## Task
Both the line below containing "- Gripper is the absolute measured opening" and the line containing "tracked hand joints", along with every line between them, should be repeated exactly; no other line belongs in the answer.
** Opening Dataset content block **
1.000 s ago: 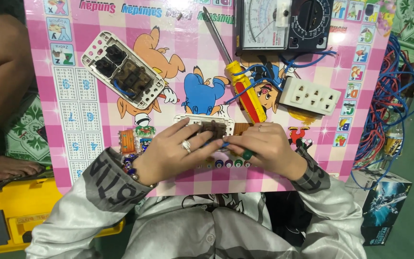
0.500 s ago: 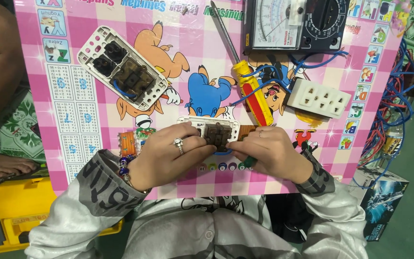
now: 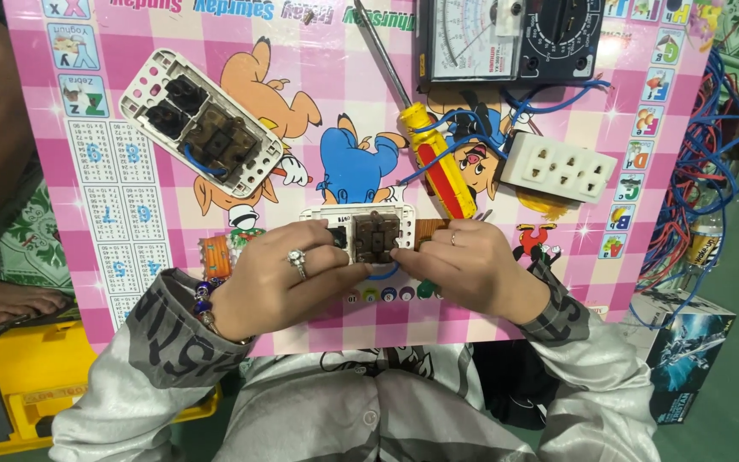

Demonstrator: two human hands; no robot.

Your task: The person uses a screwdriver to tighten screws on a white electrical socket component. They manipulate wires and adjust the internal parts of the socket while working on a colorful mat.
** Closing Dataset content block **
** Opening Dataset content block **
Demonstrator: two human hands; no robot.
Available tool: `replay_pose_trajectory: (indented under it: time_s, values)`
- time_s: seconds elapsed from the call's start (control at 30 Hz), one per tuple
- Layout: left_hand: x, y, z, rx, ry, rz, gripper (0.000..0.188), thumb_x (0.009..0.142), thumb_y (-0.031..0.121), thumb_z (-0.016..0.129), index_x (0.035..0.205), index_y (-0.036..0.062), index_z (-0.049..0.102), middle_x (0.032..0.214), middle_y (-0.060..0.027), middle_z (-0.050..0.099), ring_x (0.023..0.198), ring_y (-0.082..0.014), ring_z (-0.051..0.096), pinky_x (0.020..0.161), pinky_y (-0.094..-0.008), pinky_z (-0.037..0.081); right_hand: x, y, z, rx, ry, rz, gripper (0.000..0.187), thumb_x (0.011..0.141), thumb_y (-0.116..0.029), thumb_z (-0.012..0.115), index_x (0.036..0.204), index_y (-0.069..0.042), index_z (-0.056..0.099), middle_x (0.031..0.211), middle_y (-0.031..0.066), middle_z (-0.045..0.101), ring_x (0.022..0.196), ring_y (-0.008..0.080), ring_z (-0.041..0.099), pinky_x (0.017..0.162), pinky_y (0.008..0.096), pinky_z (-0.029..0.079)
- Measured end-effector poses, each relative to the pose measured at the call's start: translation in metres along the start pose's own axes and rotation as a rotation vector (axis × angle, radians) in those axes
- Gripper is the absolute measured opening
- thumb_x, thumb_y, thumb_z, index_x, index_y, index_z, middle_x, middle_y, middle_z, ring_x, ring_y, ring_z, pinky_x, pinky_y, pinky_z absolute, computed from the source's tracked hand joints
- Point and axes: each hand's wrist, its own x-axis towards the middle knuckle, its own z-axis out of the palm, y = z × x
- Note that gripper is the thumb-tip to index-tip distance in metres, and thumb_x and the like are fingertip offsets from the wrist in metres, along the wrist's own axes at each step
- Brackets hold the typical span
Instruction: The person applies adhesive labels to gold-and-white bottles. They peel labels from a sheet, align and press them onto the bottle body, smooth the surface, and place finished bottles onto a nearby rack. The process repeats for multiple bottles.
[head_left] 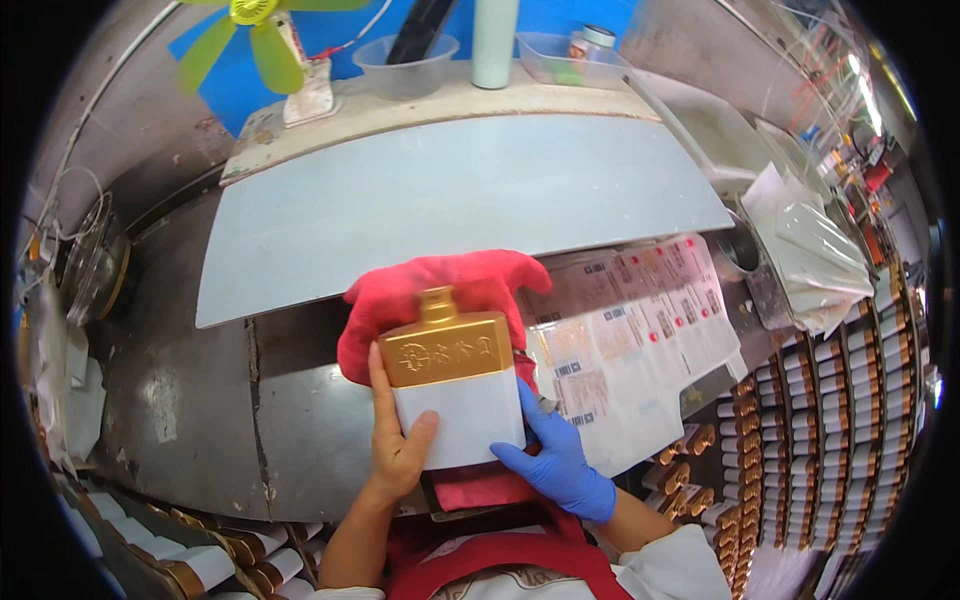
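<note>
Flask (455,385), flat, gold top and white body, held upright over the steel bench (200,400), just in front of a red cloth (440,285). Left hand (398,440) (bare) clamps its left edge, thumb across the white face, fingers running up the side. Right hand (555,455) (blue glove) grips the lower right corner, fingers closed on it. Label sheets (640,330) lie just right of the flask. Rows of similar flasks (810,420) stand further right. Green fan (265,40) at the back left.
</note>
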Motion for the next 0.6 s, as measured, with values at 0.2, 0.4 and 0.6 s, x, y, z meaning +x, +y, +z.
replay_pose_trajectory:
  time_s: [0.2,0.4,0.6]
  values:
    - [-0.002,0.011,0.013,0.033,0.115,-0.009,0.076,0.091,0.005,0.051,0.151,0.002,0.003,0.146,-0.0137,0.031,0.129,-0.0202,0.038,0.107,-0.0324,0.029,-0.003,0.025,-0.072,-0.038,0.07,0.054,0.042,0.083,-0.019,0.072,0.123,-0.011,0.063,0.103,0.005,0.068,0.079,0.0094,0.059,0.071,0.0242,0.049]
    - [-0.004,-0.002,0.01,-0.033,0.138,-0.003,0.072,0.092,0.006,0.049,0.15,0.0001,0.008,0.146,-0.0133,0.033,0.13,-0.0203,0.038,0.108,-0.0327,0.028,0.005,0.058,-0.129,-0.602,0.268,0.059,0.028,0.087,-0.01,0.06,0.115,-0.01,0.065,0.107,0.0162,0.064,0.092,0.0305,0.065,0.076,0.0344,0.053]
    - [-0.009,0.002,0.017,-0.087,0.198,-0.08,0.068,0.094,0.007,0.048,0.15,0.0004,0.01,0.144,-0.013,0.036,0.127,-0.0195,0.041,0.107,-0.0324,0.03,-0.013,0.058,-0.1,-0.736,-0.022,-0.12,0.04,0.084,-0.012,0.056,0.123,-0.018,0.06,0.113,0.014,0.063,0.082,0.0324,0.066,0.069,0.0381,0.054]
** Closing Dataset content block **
## Your response
- Gripper is the absolute measured opening
- thumb_x, thumb_y, thumb_z, index_x, index_y, index_z, middle_x, middle_y, middle_z, ring_x, ring_y, ring_z, pinky_x, pinky_y, pinky_z absolute, computed from the source's tracked hand joints

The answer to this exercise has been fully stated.